The infection spreads to the body rapidly and takes weeks to show the symptoms. So when you see discoloration in the tail, better take them to the vet and get treated quickly.
Causes of tail rot
The most common reasons for tail rot are:
- Bacterial infection
- Humidity too high, and your chameleon has been living in a damp environment for too long
- Not shedding correctly and the skin tightens around the tail, reducing the flow of blood to the tail.
Treatment for tail rot
Depending on the severity of the tail rot, treatment differs. Mostly when the tissue of the tail dies, the tail will fall off on its own. If the discoloration is spreading upwards, then your chameleon will require antibiotic treatment from the vet.
Treatment may include one or more of the following:
- Careful monitoring, examination, diagnosis, and treatments
- Surgical removal of the tail
- Cream to keep tail soft and encourage it to fall off on its own
- Veterinary assistance in removing retained shed
- Review habitat regarding diet, heat, humidity, and lighting
It would be great if the tail rot is not spread to the entire body of a chameleon and the diseased tail has been removed before the spread. In that case, after the treatment, your pet will live a happy and everyday life.
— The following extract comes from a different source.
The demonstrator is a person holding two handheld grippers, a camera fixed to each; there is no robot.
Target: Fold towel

Majorly the tail won’t fall off, and it requires surgery to remove the tail. In that surgery, the part till the discoloration is removed by anesthetizing a chameleon. After the surgery, the vet will completely close the region to reduce the risk of debris and any other infections.
How to prevent tail rot
The main reason for the tail rot in chameleons is the increase in the humidity level of the cage. Consider you are walking in a damp region for days, then obviously, your feet will begin to rot. The same will occur for a chameleon tail.
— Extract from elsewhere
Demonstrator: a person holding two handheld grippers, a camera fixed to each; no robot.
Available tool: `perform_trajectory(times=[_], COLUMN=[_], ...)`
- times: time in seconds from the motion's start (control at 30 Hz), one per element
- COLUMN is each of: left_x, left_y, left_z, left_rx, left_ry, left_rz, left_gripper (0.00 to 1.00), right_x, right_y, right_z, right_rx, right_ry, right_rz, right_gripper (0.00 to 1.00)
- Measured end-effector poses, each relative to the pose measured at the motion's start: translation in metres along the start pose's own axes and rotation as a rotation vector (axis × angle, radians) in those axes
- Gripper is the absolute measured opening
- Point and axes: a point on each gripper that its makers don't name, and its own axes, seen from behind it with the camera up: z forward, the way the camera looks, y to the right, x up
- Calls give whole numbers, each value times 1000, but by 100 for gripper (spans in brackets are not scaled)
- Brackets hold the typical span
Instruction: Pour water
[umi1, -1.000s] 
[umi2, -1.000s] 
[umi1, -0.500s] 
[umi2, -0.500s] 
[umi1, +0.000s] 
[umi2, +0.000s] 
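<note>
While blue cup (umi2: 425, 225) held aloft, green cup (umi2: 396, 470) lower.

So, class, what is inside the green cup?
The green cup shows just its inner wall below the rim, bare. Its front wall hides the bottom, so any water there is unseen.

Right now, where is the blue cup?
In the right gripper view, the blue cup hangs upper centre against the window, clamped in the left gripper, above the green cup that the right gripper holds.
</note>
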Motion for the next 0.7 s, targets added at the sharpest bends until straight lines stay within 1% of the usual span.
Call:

You need to ensure that the humidity within a chameleon enclosure is between 65% and 80%. If you allow it to go higher than this, your chameleon will be living in a damp environment, which is not suitable for their overall health.
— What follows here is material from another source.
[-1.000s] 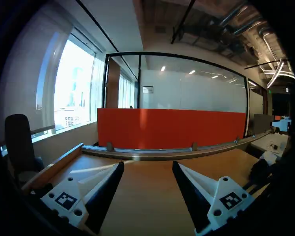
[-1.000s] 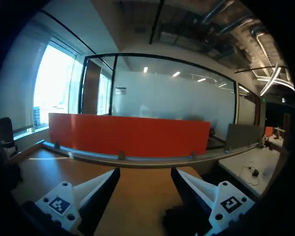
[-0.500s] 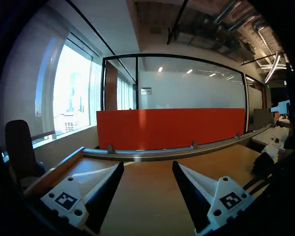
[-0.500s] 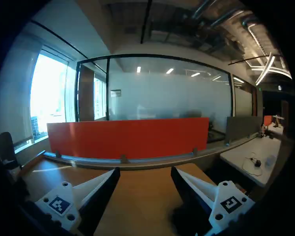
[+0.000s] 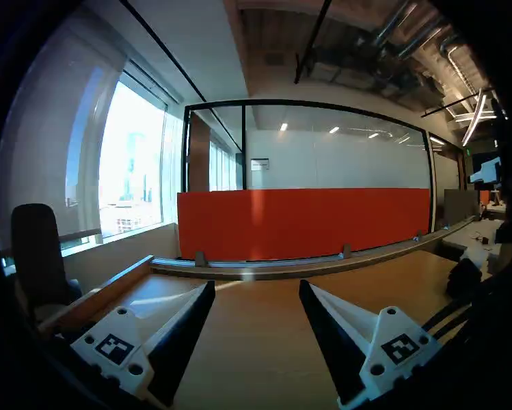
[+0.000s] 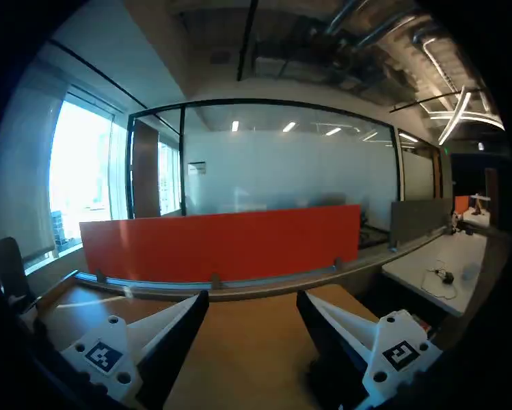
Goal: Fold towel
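Widely parted: left tool [image 5: 256,284], right tool [image 6: 252,294]

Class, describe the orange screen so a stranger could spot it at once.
Find the wooden desk before the glass wall. Along its far edge stands a long orange screen. Bright colour sets it apart from the grey screen beside it.

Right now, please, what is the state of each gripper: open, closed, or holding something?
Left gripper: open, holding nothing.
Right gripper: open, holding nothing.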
Mist up to several times a day to keep humidity levels at optimum to ensure your pet remains comfortable and healthy.
The standard way you should use is always by feeding the insects with vitamin enrich foods like
- collard greens
- ground legumes
- mustard greens
- rolled oats
- sweet potatoes
The other way is by dusting the insects with multivitamin powder. Dusting should be done once every two weeks. Make sure whatever vitamin product you get, the powder should have Vitamin A in the ingredient’s list.
For Veiled and panther chameleons,
- Calcium without D3 – Should be provided at every feed
- Calcium with D3 – Every other week
- Multivitamins – Every other week
For Jackson Chameleons,
- Calcium without D3 – Should be provided twice a week
- Calcium with D3 – Once a month
- Multivitamins – Once a month
For Male Chameleon:
Calcium without d3: 3 to 4 days a week for the male.
For Female Chameleon:
Calcium without d3: 4 to 5 days a week for the female.
Clean the cage of your pet chameleon
The clean cage and surroundings make a chameleon happy. They are sensitive animals, so their cage must be sanitized repeatedly to make their lives more comfortable.
We should use detergents to clean the cage as they keep hygiene and bacterias away from the pet chameleons. There are no special detergents to clean the cage. You can use any detergents which can remove stains.
Here are some tips for cleaning the pet’s cage through detergents:
- Wipe down the surfaces of the cage using an antibacterial surface spray and a damp cloth.
- Clean the walls and floor of the cage using warm water and soap.
- Use a putty knife or scraper to remove them when you find tough spots, and make sure you have a thoroughly cleaned cage for your pet.
- Use the toothbrush and soap to clean the corners of the areas of your chameleon’s cage.
- Rinse all the items you’ve cleaned through any soap.
- And finally, allow your pet chameleon’s cage to dry and then place your pet back in the cage.